Dérose, 63, came to Canada in 1978. The majority of Haitians who fled their homeland to escape father-and-son dictators Papa Doc and Baby Doc Duvalier settled in Montreal, but Dérose and a small group of other refugees made Toronto their home. Dérose, who does equity and engagement work for the Centre for Addiction and Mental Health, remains deeply attached to his homeland.
He welcomes Haiti’s participation as a bright spot on the horizon, marvelling at the fact they can produce a team – no matter how small. And he’s proud that his adopted country Canada is helping sponsor the athletes on their journey here.
Planned events include a dinner at La Creole, a Toronto Haitian restaurant, to honour the athletes, an international domino tournament hosted by Festival KompaZouk of Ontario, and a local soccer tournament.
Community activist Martha Matute-Quinonez came to Canada three years ago. The local community is divided into two distinct groups, she says — those who came in the early 1970s and those who came more recently — many of whom are professionals with university education and degrees. Matute was one of those professionals, a lawyer and law professor in her native Honduras.
Matute-Quinonez has a dream to build a better life for herself and her family. She plans to go to University of Toronto for a master’s of law in the fall so she can eventually return to her profession. “The biggest challenge in coming here is to get accreditation. There are doctors, lawyers all are facing going back to school even if we already have a lot of accreditation.”
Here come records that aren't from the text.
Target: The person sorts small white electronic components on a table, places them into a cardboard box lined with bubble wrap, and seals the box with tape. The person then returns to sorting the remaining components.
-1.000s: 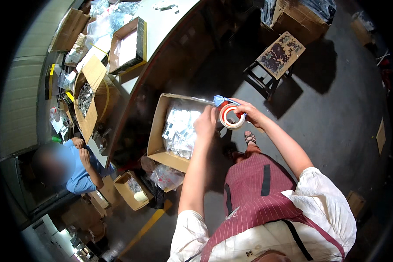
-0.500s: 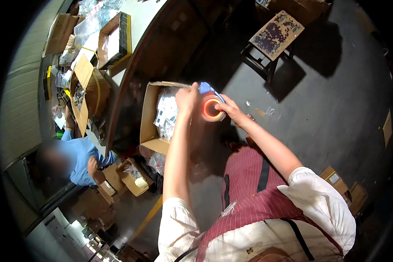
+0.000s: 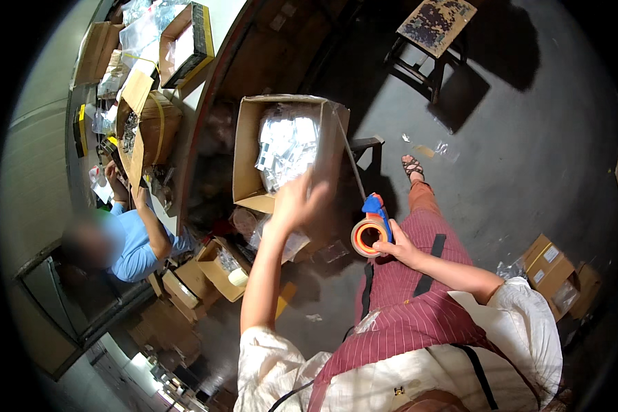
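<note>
My right hand [image 3: 406, 248] grips a tape dispenser [image 3: 375, 214] with a blue and red head and an orange-rimmed tape roll [image 3: 368, 237]. A strip of tape [image 3: 350, 158] runs taut from the dispenser up to the far right corner of an open cardboard box [image 3: 254, 200]. Inside the box lie many small white packets [image 3: 287, 145] in clear plastic. My left hand [image 3: 299, 202] is at the box's near right edge, smeared by motion, with its fingers apart and nothing seen in them. Whether it touches the box I cannot tell.
On the left, a person in blue [image 3: 141, 250] works at a bench [image 3: 216, 41] bearing cartons and plastic bags. A worn stool [image 3: 436, 27] stands at the far right. More cartons [image 3: 548, 264] sit on the floor at right, and a small open carton [image 3: 223, 271] stands left of my left forearm.
My right hand has drawn the dispenser toward me and right, pulling out a strip of tape. My left hand has left the tape and moved nearer along the box. The view has shifted.
</note>
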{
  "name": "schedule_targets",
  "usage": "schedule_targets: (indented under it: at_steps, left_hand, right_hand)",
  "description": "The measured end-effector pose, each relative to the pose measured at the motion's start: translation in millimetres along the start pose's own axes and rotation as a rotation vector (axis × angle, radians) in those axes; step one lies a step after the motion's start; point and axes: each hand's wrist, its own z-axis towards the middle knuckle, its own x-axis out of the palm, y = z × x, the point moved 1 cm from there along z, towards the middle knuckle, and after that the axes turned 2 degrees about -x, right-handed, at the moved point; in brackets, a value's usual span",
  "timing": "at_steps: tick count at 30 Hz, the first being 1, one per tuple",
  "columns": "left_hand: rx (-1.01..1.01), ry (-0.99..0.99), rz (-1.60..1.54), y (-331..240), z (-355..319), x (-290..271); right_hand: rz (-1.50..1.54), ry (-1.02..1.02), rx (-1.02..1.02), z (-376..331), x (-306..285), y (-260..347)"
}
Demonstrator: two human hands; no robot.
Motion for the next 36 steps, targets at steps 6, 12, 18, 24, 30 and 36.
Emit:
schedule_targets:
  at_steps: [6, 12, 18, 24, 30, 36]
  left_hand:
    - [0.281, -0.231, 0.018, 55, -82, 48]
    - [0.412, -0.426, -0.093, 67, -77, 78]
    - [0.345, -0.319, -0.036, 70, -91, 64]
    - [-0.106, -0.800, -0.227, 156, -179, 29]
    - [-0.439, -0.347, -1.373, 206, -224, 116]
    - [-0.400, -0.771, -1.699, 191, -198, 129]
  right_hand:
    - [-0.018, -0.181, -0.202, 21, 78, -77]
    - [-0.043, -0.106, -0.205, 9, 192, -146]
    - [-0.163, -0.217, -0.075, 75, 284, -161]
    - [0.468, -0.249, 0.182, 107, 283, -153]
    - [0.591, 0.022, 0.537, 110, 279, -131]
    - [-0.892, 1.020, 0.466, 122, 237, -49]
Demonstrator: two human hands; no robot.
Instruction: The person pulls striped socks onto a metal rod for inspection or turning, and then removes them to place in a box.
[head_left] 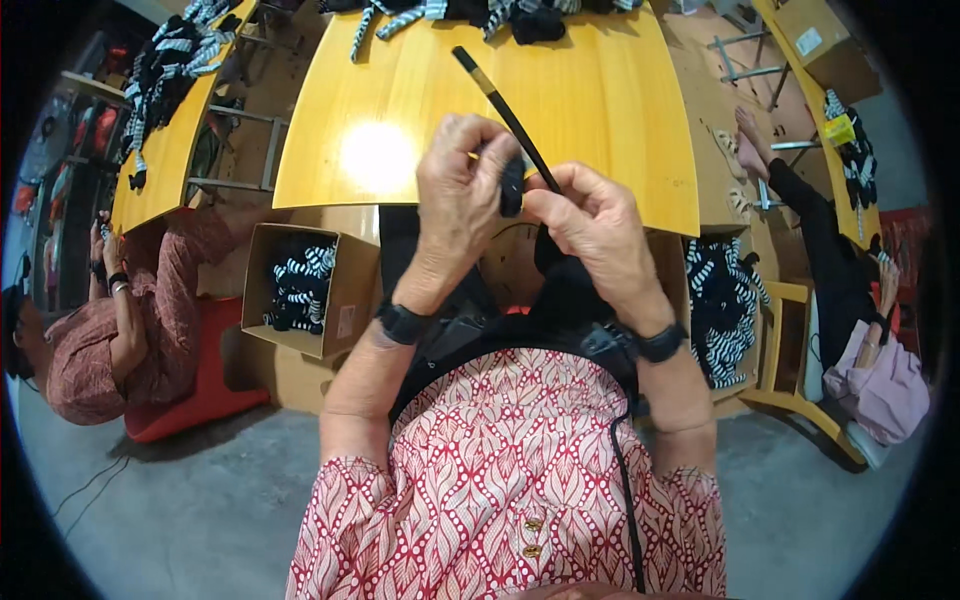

The local community is very closely knit, she says. She and others here plan to have a reception for the Hondouran team competing at the Pan Am Games. “The athletes come here because they have dreams,” she says. “They don’t have sponsors or support, really. It’s a personal challenge.”
She and others in the community want to mark that by giving them awards. So even if they don’t win a medal at the games their efforts, their courage and their perseverance will be recognized.
When then 21-year-old Eduardo Lee came to Canada in 1994 he was captivated by residents’ directness. He admires that quality and prides himself on the fact he has learned it himself. Upon his arrival he studied design at Toronto’s OCAD, but eventually opened with a partner in 2009 Arepa Café, which specializes in a kind of Venezuelan or Colombian sandwich made of corn meal.
The Games have a special association for Lee. In 1983 when the Games were held in Caracas, Venezuela, Lee was gobsmacked by one of the stadiums created for the games. It changed his life forever.
“I was about 10 years old and I remember going to see the new stadium for diving,” says Lee. “Oh my God, it was heaven. It was for all sports that had to do with water – diving, swimming. That was the first moment I thought I would become a designer.”
“The sport of diving gave me a rush of course, but the infrastructure was amazing. I was amazed by it. It had one large pool, one diving pool with the platforms and a pool for the athletes to soak. The seats were yellow — my favourite colour.”
Lee hopes to host several events during the Games, featuring a number of guest chefs, including Carlos Fuenmayor, a Venezuelan-Colombian.